## Run `TimeGPT-1` for Santos off-shore dataset

In [8]:
import sys
import os
import pandas as pd
from tqdm import tqdm
import matplotlib.pyplot as plt
import torch
from chronos import ChronosPipeline
import numpy as np
from nixtla import NixtlaClient
from IPython.display import clear_output
import time

import logging

sys.path.append('../src/')
from utils.nexdata import *
from utils.nexutil import *

# Simular argumentos da linha de comando
sys.argv = ['timegpt.py', '-v']
#sys.argv = ['timegpt.py']

# Configure the root logger
# Parse arguments
args = parse_args()
log_level = get_log_level(args.verbose)
log_fmt = '%(asctime)s - %(name)s - %(levelname)s - %(message)s'

logging.basicConfig(level=log_level, format=log_fmt)


params = NexData(nexus_folder='../',
                log_level = log_level)

set_random_seeds(params.data_params['default_seed'])

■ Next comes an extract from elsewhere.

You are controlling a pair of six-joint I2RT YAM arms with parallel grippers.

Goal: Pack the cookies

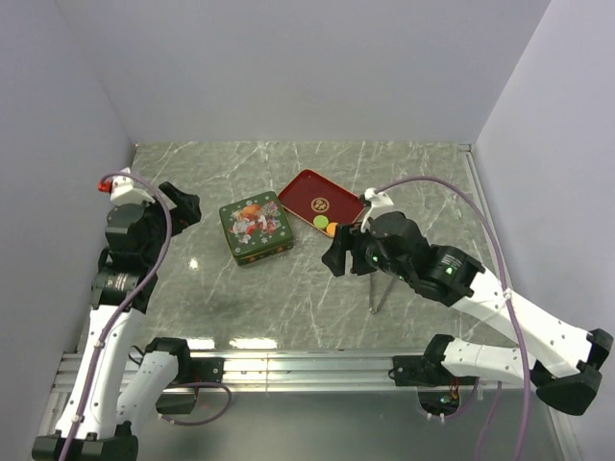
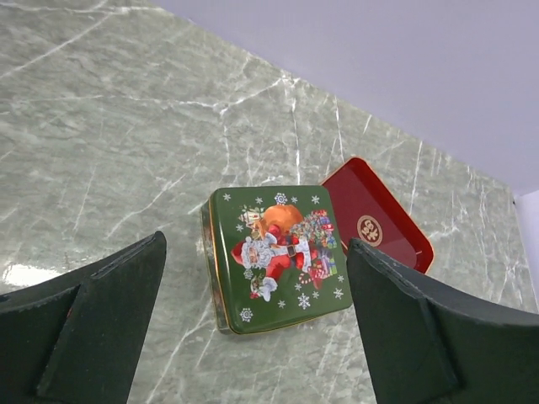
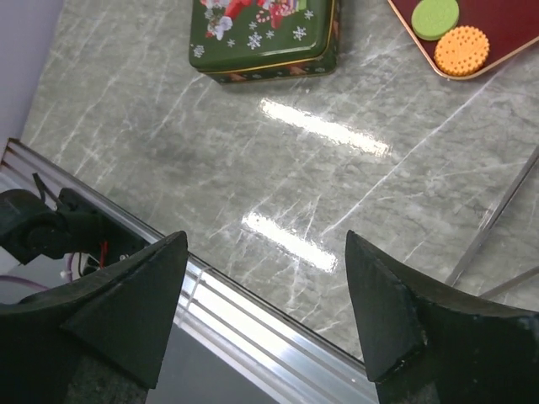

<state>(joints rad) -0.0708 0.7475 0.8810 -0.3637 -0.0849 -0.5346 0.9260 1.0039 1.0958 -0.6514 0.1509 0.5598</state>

id_experiment = 'timegpt_forecast_target_features'

INFO:utils.nexdata: Defining paths...


#### Configuring models, predict and save outputs to be used to `student` model

In [3]:
try:
    nixtla_client = NixtlaClient(
        api_key = load_api_key("../config/nixtla_api.key"),
        max_retries=30,
        retry_interval=30,
    )
    params.logger.info(f' TimeGPT model load with successfull o/')
except Exception as err:
    params.logger.critical(f' Chronos model cannot be loaded. {err}')
    raise

INFO:utils.nexdata: TimeGPT model load with successfull o/


In [3]:
df_train_composed = pd.DataFrame()

train_range = pd.date_range(start=params.data_params['train_start_date'],
                            end=params.data_params['train_end_date'],
                            freq=params.data_params['target_freq'])

df_train_composed[params.data_params['datetime_col']] = train_range

df_test_composed = pd.DataFrame()

endg_list = []
exog_list = []
target_feature_list = []

endg_list.append(params.data_params['datetime_col'])
exog_list.append(params.data_params['datetime_col'])

test_range = pd.date_range(start=params.data_params['test_start_date'],
                            end=params.data_params['test_end_date'],
                            freq=params.data_params['target_freq'])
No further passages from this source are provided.